For the first research question, "Is there a difference between clients who are employed and unemployed with respect to measured levels of working alliance?", a t-test was conducted on the continuous variable of the Working Alliance Survey (WAS) in order to compare employed clients with unemployed clients. For the second research question, "For employed clients, is there a relationship between working alliance and satisfaction with their current job?", a Pearson r correlation between the continuous variables of the WAS and satisfaction with their current job was calculated for employed clients. For the third research question, "For employed clients, is there a relationship between working alliance and the client's view of their future employment prospects?", a Pearson r correlation between the continuous variables of the WAS and future employment prospects was calculated for employed clients. Finally for research question four, "For unemployed clients, is there a relationship between working alliance and the client's view of their future employment prospects?", a Pearson r correlation between the continuous variables of the WAS and future employment prospects was calculated. An alpha level of .05 was used for hypothesis testing.

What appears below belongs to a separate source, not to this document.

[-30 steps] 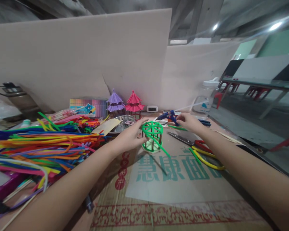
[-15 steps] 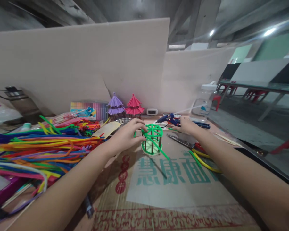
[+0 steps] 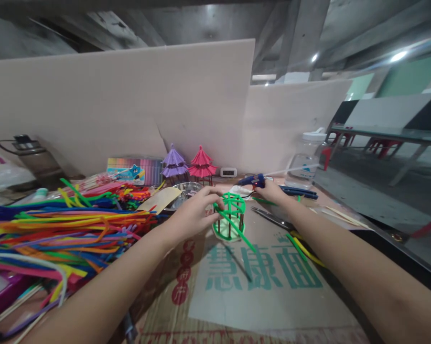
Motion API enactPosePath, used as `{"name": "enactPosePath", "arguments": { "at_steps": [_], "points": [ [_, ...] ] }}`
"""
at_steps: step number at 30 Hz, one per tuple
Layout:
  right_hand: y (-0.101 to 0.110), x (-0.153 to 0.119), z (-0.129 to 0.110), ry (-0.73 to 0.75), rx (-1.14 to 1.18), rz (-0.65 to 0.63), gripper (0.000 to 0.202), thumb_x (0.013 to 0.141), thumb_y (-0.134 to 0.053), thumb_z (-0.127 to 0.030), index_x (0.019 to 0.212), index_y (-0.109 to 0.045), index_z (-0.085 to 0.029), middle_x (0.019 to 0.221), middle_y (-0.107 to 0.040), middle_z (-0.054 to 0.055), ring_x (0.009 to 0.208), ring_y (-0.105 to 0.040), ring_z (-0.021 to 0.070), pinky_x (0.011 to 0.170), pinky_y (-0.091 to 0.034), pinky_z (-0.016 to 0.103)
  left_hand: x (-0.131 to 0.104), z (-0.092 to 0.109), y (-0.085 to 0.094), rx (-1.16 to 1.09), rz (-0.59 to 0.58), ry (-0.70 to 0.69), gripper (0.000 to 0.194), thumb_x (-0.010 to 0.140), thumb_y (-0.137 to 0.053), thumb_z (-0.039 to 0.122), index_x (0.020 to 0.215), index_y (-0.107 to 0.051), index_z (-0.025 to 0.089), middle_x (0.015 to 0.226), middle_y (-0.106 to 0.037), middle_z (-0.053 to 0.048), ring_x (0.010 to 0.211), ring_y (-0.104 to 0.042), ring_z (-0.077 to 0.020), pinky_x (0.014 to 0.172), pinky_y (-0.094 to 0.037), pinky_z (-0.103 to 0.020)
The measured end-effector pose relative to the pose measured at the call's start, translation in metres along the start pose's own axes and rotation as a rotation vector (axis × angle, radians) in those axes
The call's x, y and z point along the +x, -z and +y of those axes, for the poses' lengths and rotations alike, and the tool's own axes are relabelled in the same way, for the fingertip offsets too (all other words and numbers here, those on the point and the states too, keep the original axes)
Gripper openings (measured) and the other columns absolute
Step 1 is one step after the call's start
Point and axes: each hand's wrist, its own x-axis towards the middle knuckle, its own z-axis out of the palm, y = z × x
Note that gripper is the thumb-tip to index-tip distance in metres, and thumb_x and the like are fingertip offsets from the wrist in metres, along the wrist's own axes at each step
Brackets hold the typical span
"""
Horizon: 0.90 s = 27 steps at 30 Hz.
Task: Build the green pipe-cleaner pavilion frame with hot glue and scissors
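Observation:
My left hand (image 3: pixel 197 212) holds a green pipe cleaner (image 3: pixel 240 230) between thumb and fingers, beside a small round frame (image 3: pixel 230 222) with a green top, brown posts and a pale green base. The strip slants down to the right in front of the frame. My right hand (image 3: pixel 269 192) is closed round the handle of a blue glue gun (image 3: pixel 252 180), whose nozzle points left. Just below that hand, scissors (image 3: pixel 271 218) lie on the cardboard (image 3: pixel 165 306).
Many coloured pipe cleaners (image 3: pixel 75 229) cover the left side. Behind stand a purple pagoda (image 3: pixel 174 165), a pink pagoda (image 3: pixel 201 163), a small clock (image 3: pixel 228 172) and a clear jar (image 3: pixel 305 160). A metal bowl (image 3: pixel 187 191) sits behind my left hand.
My right hand has moved slightly left and closed on the glue gun. The view has tilted up a little. My left hand still holds the green strip by the frame.

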Motion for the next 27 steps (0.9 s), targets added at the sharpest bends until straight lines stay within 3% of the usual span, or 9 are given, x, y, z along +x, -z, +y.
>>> {"name": "enactPosePath", "arguments": {
  "at_steps": [4,8,11,14,17,21,24,27],
  "points": [
    [0.019,-0.023,-0.011,0.005,0.128,0.042,0.024,0.083,-0.064,-0.034,0.095,-0.07,-0.014,0.078,-0.074,0.012,0.081,-0.072,0.0288,0.071,-0.055,0.034,0.001,0.002,-0.002,0.001,0.04,-0.034,0.013,0.084,-0.061,0.011,0.091,-0.062,0.021,0.123,-0.057,-0.007,0.12,-0.055,-0.0223,0.102,-0.047,-0.04],
    [0.039,-0.077,-0.029,0.09,0.321,0.043,0.035,0.093,-0.052,-0.043,0.112,-0.066,-0.017,0.096,-0.076,0.011,0.082,-0.073,0.0233,0.075,-0.059,0.033,0.002,0.004,-0.003,0.006,0.02,-0.032,0.016,0.083,-0.059,0.008,0.093,-0.06,0.02,0.117,-0.062,-0.007,0.113,-0.059,-0.0221,0.098,-0.049,-0.04],
    [0.045,-0.124,-0.04,0.219,0.526,0.04,0.034,0.088,-0.057,-0.053,0.104,-0.068,-0.024,0.101,-0.075,0.008,0.079,-0.073,0.0222,0.076,-0.06,0.036,0.002,0.002,-0.002,-0.004,0.043,-0.022,0.037,0.081,-0.061,0.008,0.115,-0.055,0.022,0.12,-0.063,-0.008,0.116,-0.059,-0.0227,0.102,-0.047,-0.041],
    [0.04,-0.156,-0.04,0.273,0.649,0.017,0.03,0.085,-0.063,-0.055,0.097,-0.067,-0.029,0.1,-0.074,0.005,0.081,-0.072,0.0229,0.079,-0.06,0.04,0.001,-0.005,-0.003,-0.048,0.074,-0.033,0.063,0.078,-0.069,0.013,0.135,-0.045,0.023,0.141,-0.051,-0.011,0.134,-0.047,-0.0252,0.114,-0.038,-0.045],
    [0.026,-0.17,-0.035,0.273,0.661,-0.009,0.032,0.08,-0.064,-0.062,0.084,-0.066,-0.03,0.084,-0.073,0.004,0.073,-0.07,0.0235,0.073,-0.061,0.042,-0.001,-0.011,-0.009,-0.181,0.016,0.032,0.074,0.077,-0.072,0.016,0.142,-0.039,0.024,0.148,-0.045,-0.013,0.137,-0.046,-0.0269,0.114,-0.039,-0.046],
    [0.017,-0.177,-0.033,0.291,0.569,0.061,0.04,0.073,-0.063,-0.071,0.069,-0.06,-0.032,0.067,-0.066,0.003,0.065,-0.064,0.0241,0.066,-0.058,0.043,-0.005,-0.015,-0.026,-0.429,-0.065,0.15,0.082,0.08,-0.067,0.015,0.151,-0.026,0.028,0.146,-0.049,-0.012,0.121,-0.061,-0.0239,0.099,-0.053,-0.04],
    [0.021,-0.181,-0.035,0.316,0.54,0.049,0.035,0.073,-0.064,-0.068,0.073,-0.061,-0.033,0.074,-0.068,0.004,0.071,-0.066,0.0261,0.069,-0.056,0.044,-0.008,-0.017,-0.037,-0.473,-0.077,0.2,0.082,0.082,-0.069,0.02,0.151,-0.026,0.026,0.14,-0.055,-0.012,0.113,-0.065,-0.0235,0.095,-0.056,-0.041],
    [0.027,-0.182,-0.035,0.317,0.522,0.02,0.029,0.075,-0.065,-0.062,0.082,-0.064,-0.034,0.085,-0.073,0.005,0.081,-0.068,0.0291,0.074,-0.056,0.046,-0.011,-0.019,-0.043,-0.417,-0.007,0.194,0.079,0.082,-0.072,0.028,0.149,-0.032,0.025,0.146,-0.05,-0.013,0.124,-0.059,-0.0264,0.102,-0.052,-0.043]
  ]
}}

Since the study was an ex post facto research design, specific demographic and disability related factors were considered as potential sources of error in the results. Based on previous research (Bolton et al., 2000; Wilson, 2000) two variables were considered: (a) the existence of a secondary disability and (b) the participant's ethnicity. The difference between individuals with a secondary disability and without a secondary disability was not statistically significant, t (281) = -1.76, p > .05; [.sup.~2] < .01. The second variable considered for statistical control was ethnicity.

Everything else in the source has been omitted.